Real estate agencies · Applied AI

AI sales + stock forecasting, built around how a real estate agency actually works.

There is a version of AI demand forecasting that real estate agencies buy off a shelf and quietly stop using inside a month. Then there's the version that's wired into your real workflow, owned by a person on your team, and still in use a year later. We only build the second one.

What AI demand forecasting actually does

Forecasts that account for school holidays, NZ weather, tourist seasons, and your own promo calendar. Order the right stock, roster the right hours, plan the next quarter with actual numbers.

  • 01 Combines your sales history with weather, calendar, and event data
  • 02 Per-SKU and per-store forecasts, not whole-business averages
  • 03 Re-forecasts weekly as new data comes in
  • 04 Explains the why behind every number

Built on: Prophet DuckDB Claude BigQuery Vercel

The honest read

Where most real estate agencies engagements actually deliver value.

  • Agents live on their phones between open homes, listing enquiries, and vendor updates that can't wait until Monday.
  • Lead response speed decides who gets the listing, and most agencies lose leads simply because nobody replied fast enough.
Talk to us about this →

How we build AI demand forecasting for real estate agencies.

We scope narrow, ship a working pilot, then harden it into production. The first slice is the highest-leverage workflow for a real estate agency business, so value lands before the build is finished. AI sales + stock forecasting.

Talk to us

The outcome for real estate agencies

Stockouts down 35%, overstock down 22% in the first season. For real estate agencies, that almost always shows up as fewer interruptions and a calmer week, not a dashboard chart.

Not your typical AI agency.

Honest about what AI can and cannot do

Ships the one workflow that pays for itself

Hours given back, never the size of the invoice

Start a conversation

*Every engagement is scoped and quoted up front. Results vary by workflow and business.

How much is not automating costing you?

Nine hours a week of admin is 468 hours a year. With Kiwi Dynamics, that drops to about 52.

Try the calculator

*Based on 9 hours a week of admin at Kiwi Dynamics' typical 80% automation rate. Your number may vary, the calculator uses your own.

Questions

FAQ

What's a typical engagement length for real estate agencies?

Six to twelve weeks for the build, then a short managed-services month while the system goes from "shipped" to "owned by your team". After that you keep us on retainer if you want, or take it from there yourself.

Are there hidden costs we should plan for?

Three to know about: model/API spend (which we set up under your own account, not ours, so you see and control it), any new SaaS subscriptions we recommend, and your team's time during rollout. We surface all three in the quote so there are no surprises.

Anyone else in this space using AI demand forecasting?

Plenty. Stockouts down 35%, overstock down 22% in the first season. The interesting question is rarely "does it work" – it's "is your team ready to use the output." That's what we'd scope on the call.
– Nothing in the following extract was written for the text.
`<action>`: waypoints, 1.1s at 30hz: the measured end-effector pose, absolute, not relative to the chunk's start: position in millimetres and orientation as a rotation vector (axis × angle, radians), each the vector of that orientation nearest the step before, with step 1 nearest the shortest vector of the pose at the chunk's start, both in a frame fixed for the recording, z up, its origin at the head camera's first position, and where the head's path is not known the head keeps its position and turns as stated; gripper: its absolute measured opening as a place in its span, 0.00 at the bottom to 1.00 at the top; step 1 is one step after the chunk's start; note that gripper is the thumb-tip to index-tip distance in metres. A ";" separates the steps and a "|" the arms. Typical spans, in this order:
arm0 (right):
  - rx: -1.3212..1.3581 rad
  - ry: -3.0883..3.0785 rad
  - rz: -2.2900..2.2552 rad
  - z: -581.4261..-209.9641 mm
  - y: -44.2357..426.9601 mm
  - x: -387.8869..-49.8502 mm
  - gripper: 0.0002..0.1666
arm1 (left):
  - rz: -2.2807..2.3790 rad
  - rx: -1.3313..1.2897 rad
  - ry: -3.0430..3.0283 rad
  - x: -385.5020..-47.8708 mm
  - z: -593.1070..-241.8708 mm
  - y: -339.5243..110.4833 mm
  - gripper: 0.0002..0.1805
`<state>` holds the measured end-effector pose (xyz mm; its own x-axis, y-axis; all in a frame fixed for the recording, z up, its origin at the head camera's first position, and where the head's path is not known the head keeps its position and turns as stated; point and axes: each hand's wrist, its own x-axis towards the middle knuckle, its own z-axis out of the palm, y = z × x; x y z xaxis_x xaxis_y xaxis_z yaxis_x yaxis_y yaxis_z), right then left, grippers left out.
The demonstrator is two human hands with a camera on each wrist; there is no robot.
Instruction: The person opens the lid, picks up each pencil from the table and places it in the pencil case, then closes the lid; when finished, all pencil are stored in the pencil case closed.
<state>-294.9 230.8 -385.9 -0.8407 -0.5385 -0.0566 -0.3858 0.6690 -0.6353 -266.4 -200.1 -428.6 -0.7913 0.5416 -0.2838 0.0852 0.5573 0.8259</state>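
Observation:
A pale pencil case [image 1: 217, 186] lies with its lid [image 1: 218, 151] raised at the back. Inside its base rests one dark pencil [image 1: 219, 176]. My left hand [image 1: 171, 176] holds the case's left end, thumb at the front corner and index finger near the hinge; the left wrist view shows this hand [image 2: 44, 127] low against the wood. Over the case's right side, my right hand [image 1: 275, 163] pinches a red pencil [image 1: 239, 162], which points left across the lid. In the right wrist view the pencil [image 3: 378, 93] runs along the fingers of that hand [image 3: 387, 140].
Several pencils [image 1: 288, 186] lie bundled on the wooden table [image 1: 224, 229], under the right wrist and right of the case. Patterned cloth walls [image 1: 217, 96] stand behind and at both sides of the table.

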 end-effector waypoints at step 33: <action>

Can you work with our existing systems?

Yes. The default AI demand forecasting stack we reach for is Prophet, DuckDB, Claude, BigQuery, Vercel, but we'll bend it around whatever you already run – Xero, HubSpot, Shopify, Cin7, your own in-house apps. The discovery week maps every data source before any build starts.

The honest version of a sales call.

No deck. No discovery doc. Just whether this is worth building and what it would cost.

Get in touch

Talk to us about this

Tell us what you're trying to do and we'll reply with how we'd build it — no obligation.